--- What is needed ---
Nothing but the lines from the one with "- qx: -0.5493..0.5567" down to the one with "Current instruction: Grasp" should be returned, exactly and with both ends included, from the material below.

--- Recorded data ---
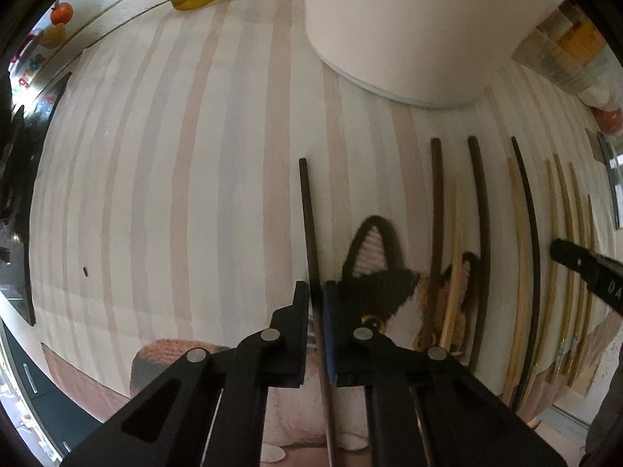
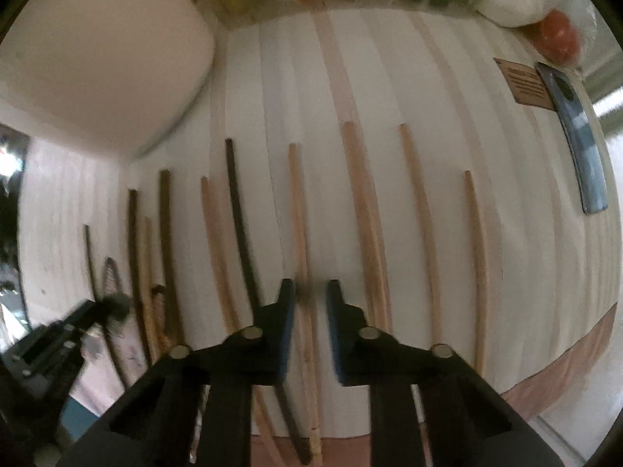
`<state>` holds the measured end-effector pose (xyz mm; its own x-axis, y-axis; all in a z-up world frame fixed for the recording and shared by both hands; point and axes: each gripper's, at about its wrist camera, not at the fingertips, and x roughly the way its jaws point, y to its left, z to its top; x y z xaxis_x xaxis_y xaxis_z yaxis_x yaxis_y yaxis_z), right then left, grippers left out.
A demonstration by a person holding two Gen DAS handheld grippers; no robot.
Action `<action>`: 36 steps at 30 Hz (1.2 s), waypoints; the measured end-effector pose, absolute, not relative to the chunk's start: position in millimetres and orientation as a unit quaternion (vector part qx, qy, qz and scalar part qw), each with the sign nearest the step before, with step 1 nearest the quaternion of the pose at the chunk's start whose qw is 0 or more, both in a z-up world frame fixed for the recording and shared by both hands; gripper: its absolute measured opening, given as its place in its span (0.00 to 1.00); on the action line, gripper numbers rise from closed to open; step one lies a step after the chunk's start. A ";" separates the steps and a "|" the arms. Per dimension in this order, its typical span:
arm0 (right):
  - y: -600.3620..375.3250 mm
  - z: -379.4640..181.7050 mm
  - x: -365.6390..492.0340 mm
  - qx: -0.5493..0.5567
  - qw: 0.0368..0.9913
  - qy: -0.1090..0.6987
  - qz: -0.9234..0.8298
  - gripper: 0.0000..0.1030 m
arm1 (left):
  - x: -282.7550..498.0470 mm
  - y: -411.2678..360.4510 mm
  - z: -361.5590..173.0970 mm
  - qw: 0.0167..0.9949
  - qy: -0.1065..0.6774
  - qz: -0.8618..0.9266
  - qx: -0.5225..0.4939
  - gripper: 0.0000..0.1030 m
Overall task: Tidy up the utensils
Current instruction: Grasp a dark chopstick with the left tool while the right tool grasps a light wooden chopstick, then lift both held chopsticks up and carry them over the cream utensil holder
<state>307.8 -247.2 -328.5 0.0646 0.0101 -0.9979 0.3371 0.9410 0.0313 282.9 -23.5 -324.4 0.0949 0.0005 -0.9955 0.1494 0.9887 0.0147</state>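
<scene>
Both hand-held grippers point down at the desk, each over one chopstick. Left hand-held gripper (image 1: 317, 292) has its black jaws closed on a dark brown wooden chopstick (image 1: 307, 218), whose thin shaft runs straight ahead from between the pads and back under the linkage. Right hand-held gripper (image 2: 307, 292) straddles a pale bamboo chopstick (image 2: 300, 210); by the look of it the jaws are drawn in to grip it, though motion blur at the tips hides the actual contact.

Largest ahead of the left gripper is a tall white cylindrical container (image 1: 405, 27) with smooth matte walls, probably the holder for the sorted sticks. Under everything lies a striped cloth mat (image 1: 175, 175) in cream and soft pink-grey bands, with a woven cat face just right of the left gripper's tips. It covers the desk and keeps the round sticks from rolling.

To the right of the left gripper the remaining chopsticks lie roughly parallel, tips pointing away: darker, thicker ones nearer, slim pale ones (image 1: 560, 233) farther off. Laid side by side like this, each leaves room for jaws to come down around it, and taking one dark and one light suggests sorting by colour.
</scene>
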 end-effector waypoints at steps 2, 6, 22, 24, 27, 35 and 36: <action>-246.0 -330.7 310.1 0.119 0.719 0.676 -0.109 0.07 | 291.4 -17.2 -326.3 0.736 0.673 -0.046 0.046 0.04; -241.3 -333.5 307.5 0.101 0.711 0.689 -0.102 0.07 | 301.8 -13.6 -326.0 0.730 0.681 -0.050 0.038 0.04; -279.3 -342.5 306.8 0.135 0.679 0.719 -0.064 0.08 | 294.7 20.2 -329.1 0.706 0.705 -0.062 0.021 0.08; -277.7 -345.0 305.5 0.137 0.678 0.719 -0.064 0.08 | 298.3 15.4 -329.4 0.710 0.702 -0.054 0.032 0.08; -271.6 -345.9 298.3 0.132 0.675 0.724 -0.062 0.08 | 301.7 6.0 -330.6 0.714 0.697 -0.048 0.041 0.08; -260.1 -345.5 303.3 0.134 0.670 0.727 -0.065 0.07 | 289.5 -51.8 -327.4 0.729 0.679 -0.039 0.073 0.04; -260.2 -345.6 304.2 0.134 0.671 0.727 -0.065 0.07 | 290.4 -55.1 -328.0 0.730 0.678 -0.034 0.072 0.04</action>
<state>304.2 -260.2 -345.6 -0.0640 0.1083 -0.9921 0.2819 0.9556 0.0862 290.4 -55.1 -328.0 0.0770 0.0471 -0.9959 0.1477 0.9873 0.0581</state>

--- Output ---
  - qx: -0.5493..0.5567
  - qw: 0.0368..0.9913
  - qy: -0.1090..0.6987
  - qz: -0.9234..0.8298
  - gripper: 0.0000..0.1030 m
arm1 (left):
  - x: -282.7550..498.0470 mm
  - y: -411.2678..360.4510 mm
  - z: -361.5590..173.0970 mm
  - qw: 0.0167..0.9949
  - qy: -0.1065..0.6774
  - qz: -0.8618..0.9266
  - qx: -0.5225..0.4939
  - gripper: 0.0000..0.1030 m
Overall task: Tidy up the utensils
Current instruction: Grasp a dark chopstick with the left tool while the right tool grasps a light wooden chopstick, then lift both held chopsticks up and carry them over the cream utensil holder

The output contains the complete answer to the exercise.